→ WORK REQUEST
Which lines below fall between the one containing "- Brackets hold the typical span" and the one containing "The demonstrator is"? Repeat them exactly, counting both of those lines, and add nothing else.

→ GIVEN MATERIAL

- Opening Delimiter -

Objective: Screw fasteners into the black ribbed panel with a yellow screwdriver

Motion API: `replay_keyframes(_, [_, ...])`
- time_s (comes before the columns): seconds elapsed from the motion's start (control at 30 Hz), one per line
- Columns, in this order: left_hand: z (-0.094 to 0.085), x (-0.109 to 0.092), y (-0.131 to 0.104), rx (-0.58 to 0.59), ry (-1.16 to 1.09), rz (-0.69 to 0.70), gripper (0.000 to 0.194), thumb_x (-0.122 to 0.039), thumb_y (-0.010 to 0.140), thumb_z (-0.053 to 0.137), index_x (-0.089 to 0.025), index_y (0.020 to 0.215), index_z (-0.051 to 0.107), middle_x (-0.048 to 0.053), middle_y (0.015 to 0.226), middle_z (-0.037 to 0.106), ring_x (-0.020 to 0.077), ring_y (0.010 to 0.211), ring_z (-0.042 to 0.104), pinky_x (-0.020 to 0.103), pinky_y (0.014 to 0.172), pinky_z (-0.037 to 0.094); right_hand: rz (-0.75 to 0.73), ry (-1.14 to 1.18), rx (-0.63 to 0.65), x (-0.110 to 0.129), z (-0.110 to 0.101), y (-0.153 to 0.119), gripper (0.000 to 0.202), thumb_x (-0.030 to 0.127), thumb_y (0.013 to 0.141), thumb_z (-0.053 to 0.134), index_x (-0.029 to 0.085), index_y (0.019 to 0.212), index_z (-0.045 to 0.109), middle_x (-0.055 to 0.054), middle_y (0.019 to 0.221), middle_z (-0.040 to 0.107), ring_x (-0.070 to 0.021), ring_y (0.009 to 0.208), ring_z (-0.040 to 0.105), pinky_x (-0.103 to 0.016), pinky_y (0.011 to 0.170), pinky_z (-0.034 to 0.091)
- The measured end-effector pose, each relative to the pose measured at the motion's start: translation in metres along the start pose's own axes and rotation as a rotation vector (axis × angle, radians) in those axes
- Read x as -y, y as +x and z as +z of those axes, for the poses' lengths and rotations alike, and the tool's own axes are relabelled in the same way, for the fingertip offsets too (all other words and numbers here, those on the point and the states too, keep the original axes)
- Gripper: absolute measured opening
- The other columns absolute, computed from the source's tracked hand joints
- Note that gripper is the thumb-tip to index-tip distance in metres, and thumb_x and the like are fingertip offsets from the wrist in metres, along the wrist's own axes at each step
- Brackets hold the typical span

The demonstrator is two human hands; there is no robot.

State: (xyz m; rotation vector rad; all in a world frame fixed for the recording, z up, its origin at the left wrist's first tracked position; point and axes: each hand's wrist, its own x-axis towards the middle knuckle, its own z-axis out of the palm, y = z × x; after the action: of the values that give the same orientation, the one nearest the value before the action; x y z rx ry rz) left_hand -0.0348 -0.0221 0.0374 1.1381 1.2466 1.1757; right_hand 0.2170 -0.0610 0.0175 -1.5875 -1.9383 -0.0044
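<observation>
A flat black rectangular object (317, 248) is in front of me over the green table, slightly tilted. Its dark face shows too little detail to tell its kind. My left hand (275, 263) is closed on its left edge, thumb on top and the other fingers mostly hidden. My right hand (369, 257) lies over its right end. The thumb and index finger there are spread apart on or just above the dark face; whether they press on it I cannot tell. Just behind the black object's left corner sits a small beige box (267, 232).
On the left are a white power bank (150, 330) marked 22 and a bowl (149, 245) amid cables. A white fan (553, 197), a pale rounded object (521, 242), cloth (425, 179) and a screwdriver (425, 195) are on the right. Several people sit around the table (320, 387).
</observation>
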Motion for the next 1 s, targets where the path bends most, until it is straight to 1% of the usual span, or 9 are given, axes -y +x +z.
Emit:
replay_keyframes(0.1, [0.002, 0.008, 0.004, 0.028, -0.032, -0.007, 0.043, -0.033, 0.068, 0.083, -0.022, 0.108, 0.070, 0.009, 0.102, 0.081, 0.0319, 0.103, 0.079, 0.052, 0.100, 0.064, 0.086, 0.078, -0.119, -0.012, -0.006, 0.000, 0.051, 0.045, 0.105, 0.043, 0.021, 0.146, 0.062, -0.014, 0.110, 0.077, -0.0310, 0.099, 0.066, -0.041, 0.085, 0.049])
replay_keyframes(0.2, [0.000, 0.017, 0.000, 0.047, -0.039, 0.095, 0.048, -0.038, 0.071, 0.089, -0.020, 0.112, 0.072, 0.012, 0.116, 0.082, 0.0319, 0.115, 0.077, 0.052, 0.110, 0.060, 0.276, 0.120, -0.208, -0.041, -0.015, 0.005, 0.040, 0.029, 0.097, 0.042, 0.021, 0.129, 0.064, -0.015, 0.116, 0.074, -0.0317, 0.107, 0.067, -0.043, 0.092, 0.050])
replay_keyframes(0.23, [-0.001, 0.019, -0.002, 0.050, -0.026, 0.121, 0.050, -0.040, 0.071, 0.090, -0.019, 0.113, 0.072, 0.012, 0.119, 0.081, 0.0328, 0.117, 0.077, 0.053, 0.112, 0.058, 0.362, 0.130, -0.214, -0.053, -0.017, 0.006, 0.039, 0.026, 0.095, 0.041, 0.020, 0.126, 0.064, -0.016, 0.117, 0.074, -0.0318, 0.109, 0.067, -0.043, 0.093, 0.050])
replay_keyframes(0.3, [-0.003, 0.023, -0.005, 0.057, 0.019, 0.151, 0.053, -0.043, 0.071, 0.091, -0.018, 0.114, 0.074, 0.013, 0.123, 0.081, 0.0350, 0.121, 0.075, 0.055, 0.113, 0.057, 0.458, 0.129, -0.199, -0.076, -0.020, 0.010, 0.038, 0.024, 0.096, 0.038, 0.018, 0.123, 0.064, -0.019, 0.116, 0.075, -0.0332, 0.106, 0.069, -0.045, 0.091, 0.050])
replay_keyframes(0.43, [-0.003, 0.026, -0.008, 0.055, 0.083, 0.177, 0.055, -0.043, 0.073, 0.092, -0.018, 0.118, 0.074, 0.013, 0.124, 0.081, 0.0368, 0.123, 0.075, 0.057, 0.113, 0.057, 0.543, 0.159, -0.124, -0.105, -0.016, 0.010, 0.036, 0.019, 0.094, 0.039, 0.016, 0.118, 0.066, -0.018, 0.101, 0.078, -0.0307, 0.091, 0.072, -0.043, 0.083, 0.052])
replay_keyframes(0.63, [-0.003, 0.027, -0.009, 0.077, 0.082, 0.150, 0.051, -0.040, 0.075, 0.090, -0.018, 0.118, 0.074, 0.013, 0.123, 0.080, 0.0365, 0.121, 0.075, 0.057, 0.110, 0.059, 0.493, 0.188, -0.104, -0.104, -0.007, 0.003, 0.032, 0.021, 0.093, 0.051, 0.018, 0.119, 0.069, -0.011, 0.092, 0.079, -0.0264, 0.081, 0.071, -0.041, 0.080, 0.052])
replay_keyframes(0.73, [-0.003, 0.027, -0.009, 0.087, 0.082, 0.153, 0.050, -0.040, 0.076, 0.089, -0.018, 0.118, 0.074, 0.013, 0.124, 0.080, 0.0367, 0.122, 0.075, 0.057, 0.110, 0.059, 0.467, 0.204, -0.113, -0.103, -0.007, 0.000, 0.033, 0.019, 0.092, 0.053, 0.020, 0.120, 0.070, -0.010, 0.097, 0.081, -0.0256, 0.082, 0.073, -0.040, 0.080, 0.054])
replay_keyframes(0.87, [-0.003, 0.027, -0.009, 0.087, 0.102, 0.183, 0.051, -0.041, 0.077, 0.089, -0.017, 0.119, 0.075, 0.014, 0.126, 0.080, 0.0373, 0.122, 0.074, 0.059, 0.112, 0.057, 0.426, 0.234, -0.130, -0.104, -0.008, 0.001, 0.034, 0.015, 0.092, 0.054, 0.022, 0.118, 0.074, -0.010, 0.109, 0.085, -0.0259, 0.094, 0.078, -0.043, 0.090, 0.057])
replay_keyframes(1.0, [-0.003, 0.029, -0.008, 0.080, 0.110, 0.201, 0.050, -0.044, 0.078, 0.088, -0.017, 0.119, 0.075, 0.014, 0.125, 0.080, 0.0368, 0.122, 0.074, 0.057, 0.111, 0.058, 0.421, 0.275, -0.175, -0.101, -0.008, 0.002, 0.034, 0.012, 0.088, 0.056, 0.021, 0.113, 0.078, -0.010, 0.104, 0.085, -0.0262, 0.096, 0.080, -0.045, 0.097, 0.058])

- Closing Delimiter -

→ YOUR SOLUTION
- Brackets hold the typical span

The demonstrator is two human hands; there is no robot.

The reply to this exercise is complete.